As a hiring manager or business owner, you want to find the model that gets the best results, right? You want the one that helps you find the right candidates as quickly as you can, so you can get the right person on the job to help your company grow.
Fortunately, there’s a way to combine the best of both structured and unstructured interview models – but before we explore that, let’s take a look at the definitions, differences, as well as pros and cons, of both types.
In a structured interview, the person or team doing the interview puts together a list of questions that focus on the candidate’s past experience, strengths and weaknesses, job requirements, and abilities and assets the person can bring to the company.
In a structured interview, vs. an unstructured interview, the employer often begins with some small talk and a brief overview of the position and then goes through the list of questions, writing down the responses for each one.
Each candidate is asked the same questions in the same order, while the interviewer takes notes and tries to get a sense of whether the person has the skills and traits necessary for the job, and whether he or she would be a good fit for the position and company.

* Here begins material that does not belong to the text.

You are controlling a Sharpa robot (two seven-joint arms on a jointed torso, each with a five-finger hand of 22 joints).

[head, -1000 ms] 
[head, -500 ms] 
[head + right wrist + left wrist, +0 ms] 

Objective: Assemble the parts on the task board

Unstructured interviews are a conversational, unrehearsed interview style that does not have a specific list of questions meant to be asked in a particular order. The interviewer may pick and choose things to talk about based on the candidate’s resume or application, while trying to assess how well the person might fit in with the company culture. These interviews are more like a free-flowing discussion mixed in with interview questions.
Conducting structured interviews within your company can yield many benefits.
Unstructured interviews can yield much different positive results than a structured interview, so it’s important to weigh the pros and cons between the two.
Numerous studies have found that structured interviews are superior in hiring, providing better results – however, as noted above, the advantages of structured interviews also come with drawbacks.
But the good news is, a system like Hire Success allows you to reap all the benefits of both structured and unstructured interview models to create a kind of “superstructured” interview. Here’s how:
It’s best to keep in mind your business’s needs and objectives when deciding which type of style is best for your interviewing process. Choosing Hire Success’s interviewing system can help you bridge the gap between the advantages of structured vs. unstructured interviews.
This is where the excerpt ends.